A key opportunity for attracting investment to the region is to raise awareness of the region’s assets and business strengths. There is room to improve the local, national, and international knowledge of all that Greater Peoria has to offer.
With that understanding, we have begun to document and market the assets and strengths on which to build. We will articulate the resources we need and want. And collectively, we will work together to accomplish those goals. As we publish, build relationships and raise awareness, there are 3 target audiences for communicating our efforts.
Our first audiences identified were the gatekeepers who advise companies on location decisions including Site Selectors, Consulates, and decision makers around the world. This outreach occurred through networking events in Chicago, targeted trips to direct flight destinations, business attraction trips through contracted organizations and online outreach efforts.
The second primary audience identified are local stakeholders and business leaders. The more local people are engaged, informing and in the know about the assets we have, the more people will be singing our praises and the more attractive our region will be. These efforts began in 2019 through local stakeholder meetings, participation in the Business Champion Group and Big Table Efforts, and storytelling efforts about local companies.
Our third primary audience for Business Attraction efforts are Peoria area alumni who have fond memories of the community through parents, teachers, alumni associations and more.

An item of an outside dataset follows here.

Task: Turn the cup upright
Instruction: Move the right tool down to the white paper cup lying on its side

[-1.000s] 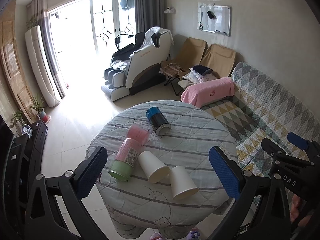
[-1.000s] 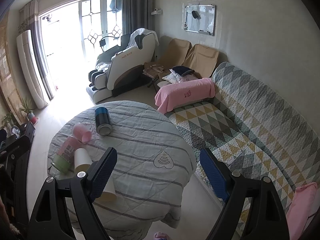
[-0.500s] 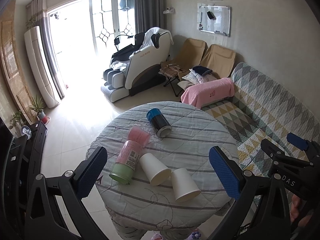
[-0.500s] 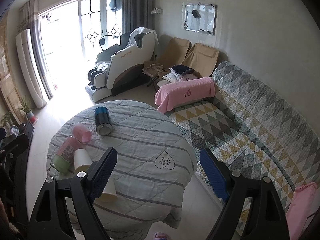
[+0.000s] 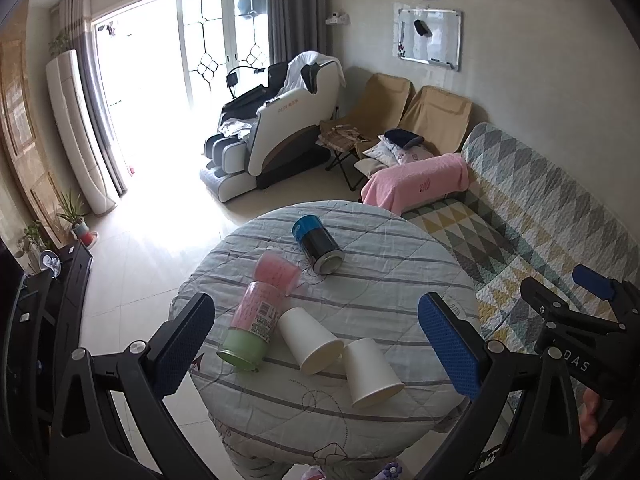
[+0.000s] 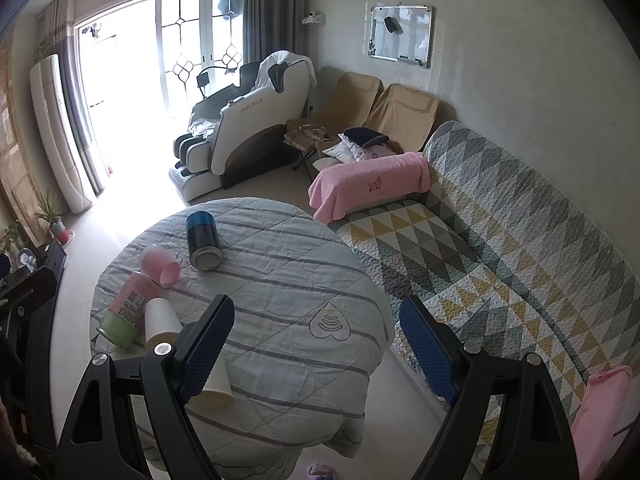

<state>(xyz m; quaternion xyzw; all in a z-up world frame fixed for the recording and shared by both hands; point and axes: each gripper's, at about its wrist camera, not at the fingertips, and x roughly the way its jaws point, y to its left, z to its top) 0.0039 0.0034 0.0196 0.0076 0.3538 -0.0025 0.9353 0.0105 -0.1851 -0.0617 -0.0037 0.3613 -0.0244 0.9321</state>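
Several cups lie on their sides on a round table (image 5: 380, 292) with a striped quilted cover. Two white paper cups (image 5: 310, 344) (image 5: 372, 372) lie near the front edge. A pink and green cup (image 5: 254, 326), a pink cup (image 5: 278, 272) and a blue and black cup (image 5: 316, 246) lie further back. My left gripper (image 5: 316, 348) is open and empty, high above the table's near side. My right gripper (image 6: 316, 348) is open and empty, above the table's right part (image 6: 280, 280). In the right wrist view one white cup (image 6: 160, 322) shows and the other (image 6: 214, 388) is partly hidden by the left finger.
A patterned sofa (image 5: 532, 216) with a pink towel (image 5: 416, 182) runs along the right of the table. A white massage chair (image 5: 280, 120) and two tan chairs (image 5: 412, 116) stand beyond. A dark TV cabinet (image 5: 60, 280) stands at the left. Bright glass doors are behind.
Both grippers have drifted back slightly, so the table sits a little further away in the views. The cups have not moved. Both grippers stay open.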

This audience matters to business attraction because they have ties to the area and new networks to leverage for building relationships with the area. We began cultivating this audience through the Peoria Area Homecoming Event and LinkedIn networking. We will continue developing communication strategies with this group.
These efforts alongside prompt submissions to site searches through Intersect Illinois, TBIC and personal networks will help us continue positioning ourselves as a quality region for investment.
Highlights
Relationships with Foreign Countries
Between the Chris’ attendance at the Midwest US Japan Association conference in Tokyo, Japan Foundation trip to Japan, several meetings with the consulate and JETRO in Chicago and continued correspondence with a company Chris and I met in Kyoto, this relationship has strong potential for Foreign Direct Investment in the future and will continue to evolve with time and cultivation.
Data Hub Content Improvements
Working with our marketing team, we began outlining and building content to International Economic Development Data standards. These are reflected in the GPEDC website and DataHub industry pages. We continue to map where we are and build the platform around which we’ll develop a strategy moving forward.
Audience Research and Familiarity
To understand our target audiences and begin creating content relevant to them, we attended site selection and foreign direct investment conferences to inform our communication efforts going forward.
2020 Objectives
- Continued build out of web resources including mapping existing industries, targeted messaging for new industries, Foreign Direct Investment resources, and more.
- Developing segmented communication lists, a calendar, and outreach plan to connect with target audiences throughout the year.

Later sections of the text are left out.